= Gabor Herman =

Computer programmer

Gabor Tamas Herman is a Hungarian-American professor of computer science. He is an Emeritus Professor of Computer Science at The Graduate Center, City University of New York (CUNY), where he was Distinguished Professor until 2017. He is known for his work on computerized tomography. He is a fellow of the Institute of Electrical and Electronics Engineers (IEEE).

==Early life and education==
Herman studied mathematics at the University of London, receiving his B.Sc. in 1963 and M.Sc. in 1964. In 1966, he received his M.S. in electrical engineering from the University of California, Berkeley, and in 1968 his Ph.D. in mathematics from the University of London.

==Career==
In 1969, Herman joined the department of computer science at State University of New York at Buffalo as an assistant professor. He became an associate professor in 1970 and a full professor in 1974. In 1976, he formed the Medical Image Processing Group.

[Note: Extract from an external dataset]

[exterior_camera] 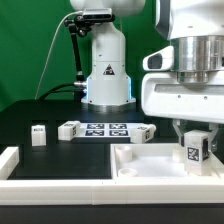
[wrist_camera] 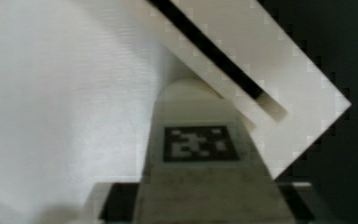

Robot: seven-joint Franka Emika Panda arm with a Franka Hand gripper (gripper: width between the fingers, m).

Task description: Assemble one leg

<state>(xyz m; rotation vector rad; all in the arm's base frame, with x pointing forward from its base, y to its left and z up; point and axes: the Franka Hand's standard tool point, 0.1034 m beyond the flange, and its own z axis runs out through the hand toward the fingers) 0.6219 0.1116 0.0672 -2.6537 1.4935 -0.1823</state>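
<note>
I've got the leg [exterior_camera: 194, 147] pinched in the gripper [exterior_camera: 193, 133], jaws closed on its upper end, tag face toward the exterior camera. It hangs over the large white tray-like part [exterior_camera: 150, 165], near that part's corner at the exterior view's right. In the wrist view the leg [wrist_camera: 201, 150] runs straight down from the camera, tag square on, with the tray's white surface [wrist_camera: 60, 100] behind it.

Whether the leg's foot already touches the tray, I can't tell from here.

What worries me: a slight tilt in the grasp, and the leg would catch the rim of the corner recess instead of seating. Pressing down while misaligned could jam it or shove the tray sideways (nothing visibly clamps it). A narrow grip on smooth plastic may also let the leg twist between the jaws.

The table is matte black, with green backdrop behind. Three more legs [exterior_camera: 38, 134] and the marker board [exterior_camera: 105, 128] lie well clear to the exterior view's left. A white rim [exterior_camera: 10, 160] borders the near edge.
</note>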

In 1980, he published the first edition of Reconstruction from Projections, his textbook on computerized tomography.

Herman moved the Medical Image Processing Group to the University of Pennsylvania in 1981. He was a professor in the radiology department from 1981 to 2000. In 1991, he was elected fellow of the IEEE. The citation reads: "For contributions to medical imagine [sic], particularly in the theory and development of techniques for the reconstruction and display of computed tomographic images". In 1997, he was elected fellow of the American Institute for Medical and Biological Engineering. The citation reads: "For development implementation and evaluation of methods of reconstruction and 3D display of human organs based on transmitted or emitted radiation."

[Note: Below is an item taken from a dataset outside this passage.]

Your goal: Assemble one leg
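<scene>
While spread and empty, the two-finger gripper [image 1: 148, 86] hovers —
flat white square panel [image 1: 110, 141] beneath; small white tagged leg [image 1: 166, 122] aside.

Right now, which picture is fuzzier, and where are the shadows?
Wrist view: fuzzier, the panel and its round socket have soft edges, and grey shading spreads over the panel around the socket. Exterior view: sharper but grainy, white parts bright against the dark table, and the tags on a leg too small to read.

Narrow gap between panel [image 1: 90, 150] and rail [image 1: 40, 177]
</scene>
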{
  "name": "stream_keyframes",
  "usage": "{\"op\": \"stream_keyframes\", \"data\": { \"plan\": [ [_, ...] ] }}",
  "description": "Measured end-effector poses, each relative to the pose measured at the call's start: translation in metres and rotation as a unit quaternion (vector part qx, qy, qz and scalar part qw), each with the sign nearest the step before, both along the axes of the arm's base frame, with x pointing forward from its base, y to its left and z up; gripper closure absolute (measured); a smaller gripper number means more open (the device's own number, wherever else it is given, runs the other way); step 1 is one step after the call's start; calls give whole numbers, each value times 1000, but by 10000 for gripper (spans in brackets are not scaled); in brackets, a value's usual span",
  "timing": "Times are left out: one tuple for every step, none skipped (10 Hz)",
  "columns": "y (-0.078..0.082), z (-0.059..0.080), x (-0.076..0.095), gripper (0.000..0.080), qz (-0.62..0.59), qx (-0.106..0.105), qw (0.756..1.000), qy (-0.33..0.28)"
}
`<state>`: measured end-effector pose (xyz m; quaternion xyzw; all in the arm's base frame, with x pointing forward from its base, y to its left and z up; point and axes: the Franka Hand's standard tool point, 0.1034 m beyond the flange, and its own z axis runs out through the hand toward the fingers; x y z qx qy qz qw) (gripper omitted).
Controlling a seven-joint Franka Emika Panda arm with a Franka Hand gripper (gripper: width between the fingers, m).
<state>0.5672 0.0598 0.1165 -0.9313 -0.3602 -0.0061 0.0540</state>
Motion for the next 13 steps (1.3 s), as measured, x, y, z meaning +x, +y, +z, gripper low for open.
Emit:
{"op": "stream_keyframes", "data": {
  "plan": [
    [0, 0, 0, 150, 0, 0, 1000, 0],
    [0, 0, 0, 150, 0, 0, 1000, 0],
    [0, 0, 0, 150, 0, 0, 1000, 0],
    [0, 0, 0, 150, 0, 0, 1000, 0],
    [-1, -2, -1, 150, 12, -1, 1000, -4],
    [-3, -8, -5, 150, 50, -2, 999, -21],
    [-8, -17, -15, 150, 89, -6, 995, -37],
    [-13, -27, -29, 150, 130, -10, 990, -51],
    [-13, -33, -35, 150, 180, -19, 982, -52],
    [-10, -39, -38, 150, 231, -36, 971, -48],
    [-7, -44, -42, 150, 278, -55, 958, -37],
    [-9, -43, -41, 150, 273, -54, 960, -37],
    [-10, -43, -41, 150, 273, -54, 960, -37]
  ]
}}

In 2001, Herman joined the faculty of CUNY as Distinguished Professor in the department of computer science, holding that position until his retirement in 2017. The second edition of his computerized tomography textbook, now titled Fundamentals of Computerized Tomography, was published in 2009.

== Scientific Work ==
Together with Frank Natterer, he initiated in 1980 the series of conferences on "Mathematical Methods in Tomography“ at the Mathematical Research Institute of Oberwolfach, Germany.
During 1992-4 he was the Editor-in-Chief of the IEEE Transactions on Medical Imaging.

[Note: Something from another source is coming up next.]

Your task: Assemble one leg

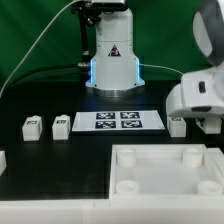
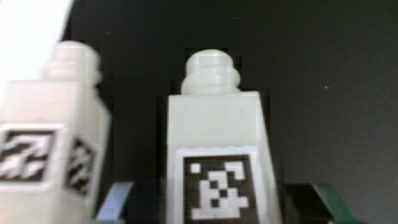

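The leg (image 2: 217,140) I am after is a small white block with a rounded knob at one end and a black-and-white tag on the face turned toward the wrist camera. It sits near the table (image 1: 60,160) edge on the exterior view's right, directly under the gripper (image 2: 219,200).

In the wrist view the leg fills the middle of the picture. One dark finger (image 2: 121,200) shows to one side of its tagged end and the other finger to the opposite side. A thin strip of dark table shows between each finger and the leg, so I read the hand as released, straddling the leg without gripping it.

The leg's long axis runs from the tagged end to the knob, crosswise to the line along which the fingers close. A squeeze would therefore meet its two flat sides.

A second leg (image 2: 45,130) stands just beside it, parallel, with its knob pointing the same way. It lies outside the fingers but close enough that I would watch it.

In the exterior view the marker board (image 1: 118,121) lies along the middle of the table. A third leg (image 1: 60,125) and a fourth leg (image 1: 32,125) are toward the edge on the exterior view's left. The large white panel (image 1: 160,185), with round corner sockets, fills the near corner on the exterior view's right
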Available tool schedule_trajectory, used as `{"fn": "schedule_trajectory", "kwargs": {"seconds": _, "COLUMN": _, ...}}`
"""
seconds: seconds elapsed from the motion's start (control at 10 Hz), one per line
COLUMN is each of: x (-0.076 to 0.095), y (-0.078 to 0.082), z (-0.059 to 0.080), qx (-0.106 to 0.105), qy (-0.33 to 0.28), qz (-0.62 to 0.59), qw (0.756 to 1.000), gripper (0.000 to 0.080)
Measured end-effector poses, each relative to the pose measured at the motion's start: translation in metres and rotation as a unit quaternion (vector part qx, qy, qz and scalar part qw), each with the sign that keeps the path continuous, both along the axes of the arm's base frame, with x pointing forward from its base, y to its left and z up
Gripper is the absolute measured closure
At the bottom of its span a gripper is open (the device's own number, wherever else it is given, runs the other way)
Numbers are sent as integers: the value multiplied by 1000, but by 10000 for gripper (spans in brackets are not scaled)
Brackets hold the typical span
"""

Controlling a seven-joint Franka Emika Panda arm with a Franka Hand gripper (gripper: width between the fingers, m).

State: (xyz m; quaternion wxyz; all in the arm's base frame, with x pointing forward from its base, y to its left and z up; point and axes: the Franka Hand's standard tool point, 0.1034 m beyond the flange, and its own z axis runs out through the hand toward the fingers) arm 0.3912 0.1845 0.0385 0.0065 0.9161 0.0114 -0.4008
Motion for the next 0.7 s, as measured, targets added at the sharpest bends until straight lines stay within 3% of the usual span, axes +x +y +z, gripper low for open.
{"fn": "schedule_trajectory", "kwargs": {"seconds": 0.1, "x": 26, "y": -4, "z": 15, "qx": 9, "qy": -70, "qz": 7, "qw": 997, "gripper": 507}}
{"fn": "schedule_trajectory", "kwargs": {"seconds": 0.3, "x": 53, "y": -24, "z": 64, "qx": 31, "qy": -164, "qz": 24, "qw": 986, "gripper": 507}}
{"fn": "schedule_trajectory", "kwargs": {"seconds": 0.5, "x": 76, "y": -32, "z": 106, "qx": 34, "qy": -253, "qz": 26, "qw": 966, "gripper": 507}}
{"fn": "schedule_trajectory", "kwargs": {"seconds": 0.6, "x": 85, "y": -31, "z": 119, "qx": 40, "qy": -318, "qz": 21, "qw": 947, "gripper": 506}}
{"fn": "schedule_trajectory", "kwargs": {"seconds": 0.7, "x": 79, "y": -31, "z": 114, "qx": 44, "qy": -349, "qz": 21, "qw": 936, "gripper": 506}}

In recent years he has been involved with research on the superiorization methodology.

==Awards and honors==
- 1989 Honorary member – American Society of Neuroimaging
- 1991 Fellow - Institute of Electrical and Electronics Engineers
- 1996 Fellow – American Institute for Medical and Biological Engineering
- 2001 Hewlett Packard Visiting Research Professor, Mathematical Sciences Research Institute, Berkeley, California

==Bibliography==
His books include
- 3D Imaging in Medicine (CRC, 1991 and 2000),
- Geometry of Digital Spaces (Birkhauser, 1998),
- Discrete Tomography: Foundations, Algorithms and Applications (Birkhauser, 1999),
- Advances in Discrete Tomography and Its Applications (Birkhauser, 2007),
- Fundamentals of Computerized Tomography: Image Reconstruction from Projections (Springer, 2009) and
- Computational Methods for Three-Dimensional Microscopy Reconstruction (Birkhäuser Basel, 2014).

== Personal life ==
Herman is married to artist Marilyn Kirsch.